Some of the architects of the Bankruptcy Abuse Prevention and Consumer Protection Act of 2005 (BAPCPA) have said that they would not change a word of this complex legislation. However, some of those words have left judges scratching their heads. One of the more troublesome provisions has been the so-called “hanging paragraph” of 11 U.S.C. Sec. 1325(a). Immediately following Sec. 1325(a)(9), it provides that the valuation provisions of Sec. 506(a) do not apply to a loan for purchase of a vehicle for personal use incurred within 910 days prior to bankruptcy.
In one context, the hanging paragraph is clear. If a debtor intends to retain a 910-day vehicle, he must pay the full amount owed regardless of its value. However, does the same logic apply in reverse? If the debtor elects to surrender the vehicle, must the lender give credit for the full amount of the debt regardless of the value?
The symmetry of an anti-valuation provision which applied in both directions (that is, retaining or surrendering) appealed to several courts. In fact, it became known as the majority position. Examples of this position include In re Payne, 347 B.R. 278 (Bankr. S.D. Ohio 2006); In re Turkowitch, 355 B.R. 120 (Bankr. E.D. Wis. 2006); In re Gentry, 2006 WL 3392947 (Bankr. E.D. Tenn. 11/22/06); In re Quick, 360 B.R. 722 (Bankr N.D. Okla. 2007).
However, several recent appellate decisions may have shifted the weight of authority. Four cases from the Sixth, Seventh and Eighth Circuits have all held that surrender of a 910-day vehicle does not prevent the creditor from filing an unsecured deficiency claim. In re Long, 2008 U.S. App. LEXIS 4549 (6th Cir. 3/4/08); AmeriCredit Financial Services, Inc. vs. Moore, 2008 U.S. App. LEXIS 2497 (8th Cir. 2/5/08); Capital One Auto Finance vs. Osborn, 515 F.3d 817 (8th Cir. 2008); Matter of Wright, 492 F.3d 829 (7th Cir. 2007). These cases take a broader look at the application of Sec. 502 and 506 to determine that a deficiency claim is not barred. Basically, they hold that Sec. 506(a) only applies to determination of a claim secured by property of the estate. Once the secured property is surrendered, the estate no longer has an interest in property to be valued. From that point, the issue shifts to Sec. 502, which determines allowance of claims. Because Sec. 502 does not contain any provision requiring disallowance of a 910-day deficiency claim, the claim should be allowed.

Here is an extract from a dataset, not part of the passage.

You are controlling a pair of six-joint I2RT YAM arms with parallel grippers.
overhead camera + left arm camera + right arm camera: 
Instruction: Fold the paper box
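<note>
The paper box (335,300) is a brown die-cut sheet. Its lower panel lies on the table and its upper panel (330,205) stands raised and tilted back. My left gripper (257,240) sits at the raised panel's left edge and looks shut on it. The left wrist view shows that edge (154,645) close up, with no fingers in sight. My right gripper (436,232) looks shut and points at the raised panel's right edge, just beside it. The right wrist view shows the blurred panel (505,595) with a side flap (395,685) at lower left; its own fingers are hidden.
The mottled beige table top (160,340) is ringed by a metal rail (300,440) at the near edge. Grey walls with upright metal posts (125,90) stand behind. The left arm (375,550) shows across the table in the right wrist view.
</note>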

Within Texas, this shift in position should not affect a major change. Several Texas courts were already following the “minority” position adopted by the recent appellate opinions. In re Aguerro, No. 07-12195 (Bankr. W.D. Tex. 3/30/08)(Gargotta, B.J.); In re Newberry, 2007 Bankr. LEXIS 1589 (Bankr. W.D. Tex. 2007)(McGuire, B.J.); In re Gay, 375 B.R. 343 (Bankr. E.D. Tex. 2007)(Parker, B.J.).
In most cases, allowing or disallowing a deficiency claim will not have a major effect on the debtor, since the typical chapter 13 plan pays unsecured creditors mere pennies on the dollar. However, in some instances it could make a lot of difference. In re Esparza, No. 06-31040 (Bankr.W.D. Tex. 5/9/07) was just such a case. In Esparza, the debtors financed two vehicles with GECU. One vehicle was purchased within 910 days and the other was not. The debtors elected to surrender the 910 day vehicle, which resulted in a deficiency. Because the two loans were cross-collateralized, the deficiency from the surrendered vehicle attached to the retained vehicle. Because the balance owed on the retained vehicle was small enough, the value of this vehicle was sufficient to secured both the remaining value on the vehicle financed and the deficiency on the surrendered vehicle. If the one vehicle could have been surrendered in full satisfaction of the debt, the amount to be paid on the retained vehicle would have been much less. Thus, because the hanging paragraph did not mandate full satisfaction of the debt, the debtors had to pay an extra $11,809.84 as a secured claim. The only way to have avoided this result would have been to retain both vehicles (in which case the 910-day vehicle would have been required to be paid in full) or to surrender both vehicles in which case the deficiency, if any, would have been a mere unsecured claim).
Note: The original version of this article erroneously referred to In re Dominquez, No. 06-31167 (Bankr. W.D. Tex. 5/11/07) instead of In re Esparza, No. 06-31040 (Bankr. W.D. Tex. 5/9/07). The article has been corrected and now refers to the appropriate case.